Stored items from a collection:
--------------------

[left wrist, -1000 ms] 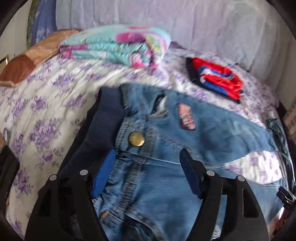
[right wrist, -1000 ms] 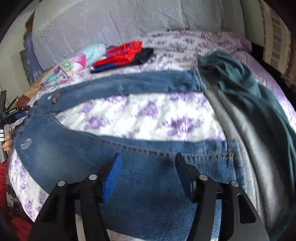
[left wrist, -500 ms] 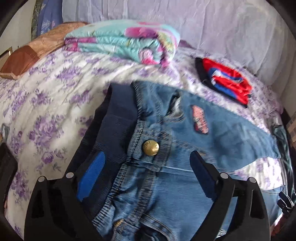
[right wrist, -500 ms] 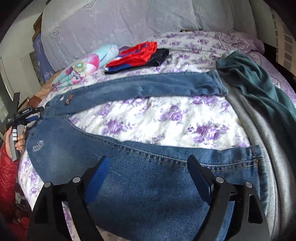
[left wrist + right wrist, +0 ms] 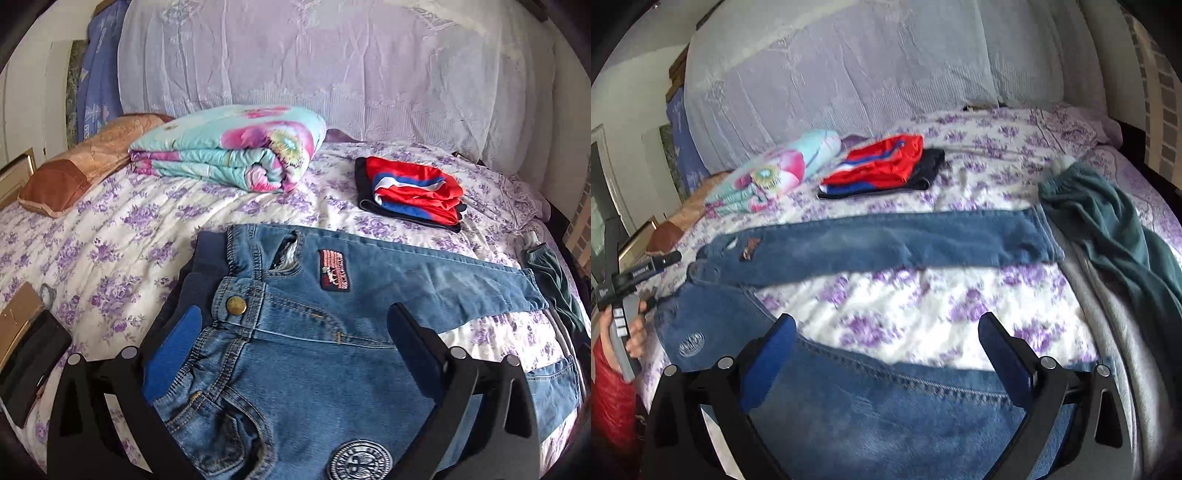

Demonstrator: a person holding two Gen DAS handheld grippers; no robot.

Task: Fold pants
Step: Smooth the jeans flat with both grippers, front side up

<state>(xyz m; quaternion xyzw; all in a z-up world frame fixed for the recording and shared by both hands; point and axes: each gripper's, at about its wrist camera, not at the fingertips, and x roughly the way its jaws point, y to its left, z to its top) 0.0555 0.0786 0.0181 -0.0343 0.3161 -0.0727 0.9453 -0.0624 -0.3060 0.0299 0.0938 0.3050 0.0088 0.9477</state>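
Observation:
Blue jeans [image 5: 325,332] lie spread flat on the flowered bedspread [image 5: 110,240], waistband with brass button [image 5: 236,305] to the left, both legs reaching right. My left gripper [image 5: 295,350] is open and empty, above the waistband. My right gripper [image 5: 886,354] is open and empty, above the near leg [image 5: 886,417]. The far leg [image 5: 886,243] lies apart across the bed. The left gripper and the hand holding it also show in the right wrist view [image 5: 624,295].
A folded floral quilt [image 5: 229,147] and a red and blue folded garment [image 5: 410,192] lie at the back. A green garment [image 5: 1115,229] and grey cloth [image 5: 1123,332] lie on the right. A brown pillow [image 5: 81,166] is back left.
Both grippers opened wider and drew back and up from the jeans. The jeans stayed flat on the bed.

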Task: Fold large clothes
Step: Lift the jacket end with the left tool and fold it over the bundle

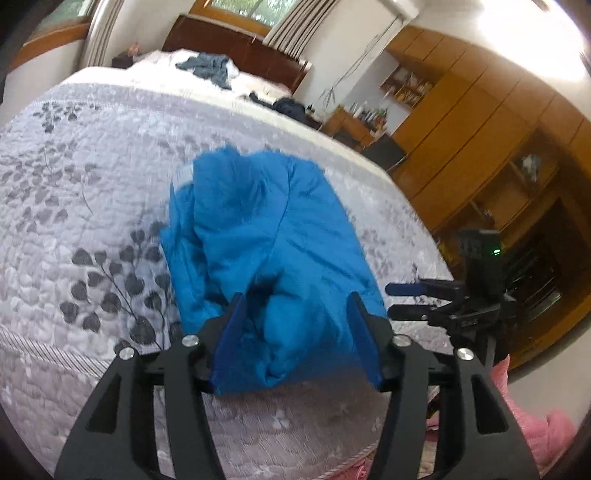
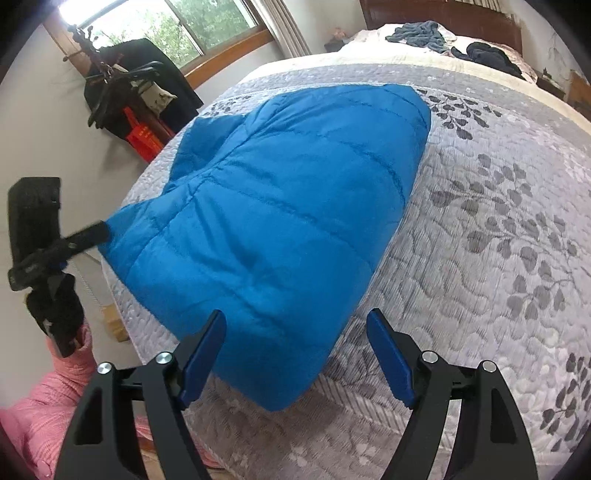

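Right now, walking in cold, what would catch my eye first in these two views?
The bright blue puffer jacket, lying partly folded on the grey leaf-patterned quilt near the bed's foot edge. Next, the two black grippers with blue pads: the right gripper is open over the jacket's near end, and the left gripper straddles bunched fabric. Crumpled dark clothes lie far off by the headboard.

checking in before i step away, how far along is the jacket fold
Done: the blue puffer jacket lies on the grey leaf-print bedspread, seemingly doubled into a compact bundle with a sleeve tucked under. In hand: nothing; the left gripper and right gripper are both open at its near edge. Left: probably another fold, plus the clothes near the headboard.
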Motion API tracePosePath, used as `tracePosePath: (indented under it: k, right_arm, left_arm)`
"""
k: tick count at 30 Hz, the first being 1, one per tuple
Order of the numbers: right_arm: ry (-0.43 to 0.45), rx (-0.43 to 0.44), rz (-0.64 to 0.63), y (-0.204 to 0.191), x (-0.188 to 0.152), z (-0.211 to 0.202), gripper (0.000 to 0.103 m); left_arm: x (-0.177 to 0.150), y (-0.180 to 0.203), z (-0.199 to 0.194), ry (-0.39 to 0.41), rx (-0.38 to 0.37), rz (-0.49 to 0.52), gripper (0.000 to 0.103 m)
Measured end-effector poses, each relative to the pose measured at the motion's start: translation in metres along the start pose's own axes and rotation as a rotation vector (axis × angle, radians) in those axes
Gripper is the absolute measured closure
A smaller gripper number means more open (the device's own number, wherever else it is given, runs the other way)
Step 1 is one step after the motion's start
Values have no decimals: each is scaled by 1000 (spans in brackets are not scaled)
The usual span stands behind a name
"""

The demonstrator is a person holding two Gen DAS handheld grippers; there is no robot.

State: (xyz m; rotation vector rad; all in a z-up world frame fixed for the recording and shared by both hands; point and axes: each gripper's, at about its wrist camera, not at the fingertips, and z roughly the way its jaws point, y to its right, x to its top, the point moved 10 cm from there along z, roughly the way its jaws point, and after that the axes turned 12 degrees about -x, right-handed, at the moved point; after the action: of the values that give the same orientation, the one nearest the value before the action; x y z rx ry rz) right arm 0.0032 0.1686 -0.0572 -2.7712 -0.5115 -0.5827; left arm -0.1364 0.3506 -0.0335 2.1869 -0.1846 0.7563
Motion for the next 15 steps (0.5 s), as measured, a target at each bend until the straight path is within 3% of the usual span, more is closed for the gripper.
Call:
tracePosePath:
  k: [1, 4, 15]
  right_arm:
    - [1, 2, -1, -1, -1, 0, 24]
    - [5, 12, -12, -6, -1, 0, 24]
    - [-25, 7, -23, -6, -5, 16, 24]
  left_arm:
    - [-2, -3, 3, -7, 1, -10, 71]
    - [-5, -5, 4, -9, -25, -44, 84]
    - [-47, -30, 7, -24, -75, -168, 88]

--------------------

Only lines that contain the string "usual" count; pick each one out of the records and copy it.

The usual span stands behind a name
Motion for the next 15 steps (0.5 s), as measured, a target at each bend until the straight path is within 3% of the usual span, more is closed for the gripper.

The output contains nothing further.